Matri 5.5: parlare di involuzione sarebbe troppo ma il momento è difficile. Conferma tutta la distanza che lo separa dall’essere un top player: la solita indecisione al momento del tiro ed una cronica difficoltà a dialogare con i compagni fuori dall’area.

(Del Piero 6.5: la Coppa Italia gli ha fatto ritrovare la fiducia di Conte. Entra sullo 0-0 e chiude la gara con un gol da bomber vero. E’ il miglior attaccante della rosa: un limite o una risorsa?).

Vucinic 5: dopo tre serate di gala, il Genio s’eclissa. Innervosito dalla marcatura di Maicon, cerca fortuna con i tagli ma senza trovarla e si divora letteralmente il gol del possibile raddoppio. (Quagliarella 6: Paperino non si sblocca. Entra a gara finita ma non riesce a trovare la soddisfazione personale).

Conte 6.5: la squadra ha una fisionomia ben riconoscibile fin da inizio stagione. Nel primo tempo soffre la pressione avversaria e gli va di lusso a non andare sotto ma, una volta sbloccata la partita, i suoi dilagano. La sua squadra non incanta ma ha un carattere indomabile capace di superare tutte le difficoltà.

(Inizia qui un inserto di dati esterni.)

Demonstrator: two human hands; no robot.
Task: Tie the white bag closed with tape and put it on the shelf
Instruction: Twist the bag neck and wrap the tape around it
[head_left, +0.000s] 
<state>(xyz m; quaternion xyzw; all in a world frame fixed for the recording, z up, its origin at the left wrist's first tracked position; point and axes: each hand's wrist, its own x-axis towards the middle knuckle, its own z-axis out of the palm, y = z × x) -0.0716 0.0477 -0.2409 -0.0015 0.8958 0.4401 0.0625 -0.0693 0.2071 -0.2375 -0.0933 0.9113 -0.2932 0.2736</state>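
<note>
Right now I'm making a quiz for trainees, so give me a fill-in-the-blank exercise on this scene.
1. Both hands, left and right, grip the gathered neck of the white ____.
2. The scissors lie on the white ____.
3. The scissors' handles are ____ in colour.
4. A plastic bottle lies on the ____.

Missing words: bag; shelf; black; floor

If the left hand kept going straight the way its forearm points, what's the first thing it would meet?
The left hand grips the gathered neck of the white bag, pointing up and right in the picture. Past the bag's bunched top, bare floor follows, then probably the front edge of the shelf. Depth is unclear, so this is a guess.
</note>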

Buona lettura del match, indovinato il passaggio al 3-5-2.

Inter:

Julio Cesar 6.5: arriva dove può: reattivo sul colpo di testa di Matri, si arrende a gol imparabili ma limita il peggio nel finale su Chiellini e Quagliarella.

Maicon 6: spinge poco ma dietro è insuperabile, non concede un metro a Vucinic e salva sulla linea un gol fatto di Quagliarella ma è lui a perdersi Caceres nel gol che spacca la partita.

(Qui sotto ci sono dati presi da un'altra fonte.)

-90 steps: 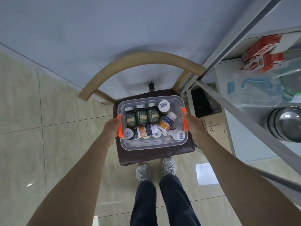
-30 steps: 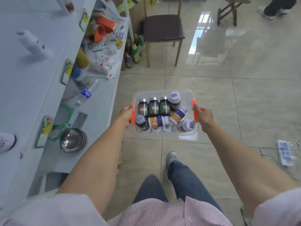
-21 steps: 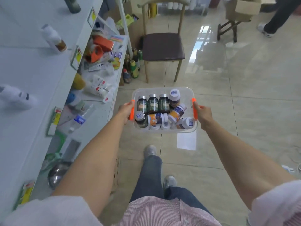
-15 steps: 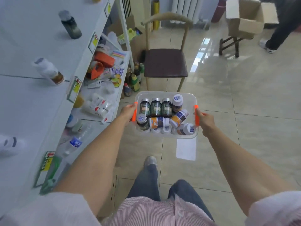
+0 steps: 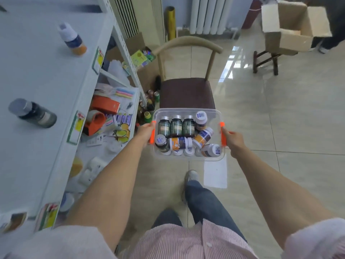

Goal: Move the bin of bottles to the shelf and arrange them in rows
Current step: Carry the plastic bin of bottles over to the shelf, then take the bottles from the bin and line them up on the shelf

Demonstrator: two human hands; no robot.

Lucio 5.5: le uniche paure interiste del primo tempo vengono dai suoi consueti sganciamenti, nella ripresa crolla dopo lo svantaggio con i compagni di reparto, e non solo.

Samuel 6: si perde Matri in un paio di occasioni ma poi torna il padrone dell’area di rigore e cancella dal campo il centravanti bianconero.

Ma naufraga nel secondo tempo.

Nagatomo 5.5: serata di sofferenza davanti alla spinta di Caceres e Pepe. Arranca e ricorre a qualche fallo di troppo.

Zanetti 6: raddoppia quando serve la marcatura su Vucinic e non disdegna le solite folate sulla fascia. Il tutto a quasi 39 anni…

Stankovic 6.5: torna per una serata il leone di un tempo. Ringhia, imposta, s’inserisce e va pure al tiro, ma non basta.

Obi 6: soldatino ubbidiente, tiene la posizione a sinistra senza fare danni e spingendo con discreto profitto. (Pazzini 6: entra a partita compromessa. Fa poco per riaprirla ma la squadra è ormai scomparsa dal campo).

Poli 6: francobolla Pirlo dal primo minuto in una insolita posizione di finto trequartista. Bravo nel tenere la concentrazione, ma scopre troppo il centro destra. Impossibile chiedergli anche di impostare. (Faraoni sv: entra a frittata già fatta ed in un ruolo non suo. Non si vede mai).

Milito 6: due anni fa avrebbe sfruttato almeno una delle occasioni che ha avuto nel primo tempo, ma con il suo movimento continuo ed un pressing asfissiante ha il merito di tenere in ambasce da solo la miglior difesa del campionato.

Forlan 5.5: largo a destra si sfianca in un lavoro di pressione che gli toglie lucidità sotto porta.

Sfiora il gol di testa ma si spegne lentamente ed inesorabilmente.

Ranieri 5.5: Moratti non avrà di certo gradito il crollo dopo lo svantaggio ma è impossibile chiedergli di più. Le poche cose buone la squadra le ha fatte coprendo e ripartendo ed il primo tempo è stato di ottima qualità anche grazie all’accorta disposizione tattica a rombo. I cambi non convincono ma c’era poco da fare. La squadra è debole psicologicamente: ingiustificabile il crollo nel finale. Stagione-calvario.

Arbitro:
De Marco 6: prova ad arbitrare all’inglese ma, pur non incidendo sul risultato, sorvola su qualche fallo evidente e si risparmia un paio di ammonizioni pure nel finale.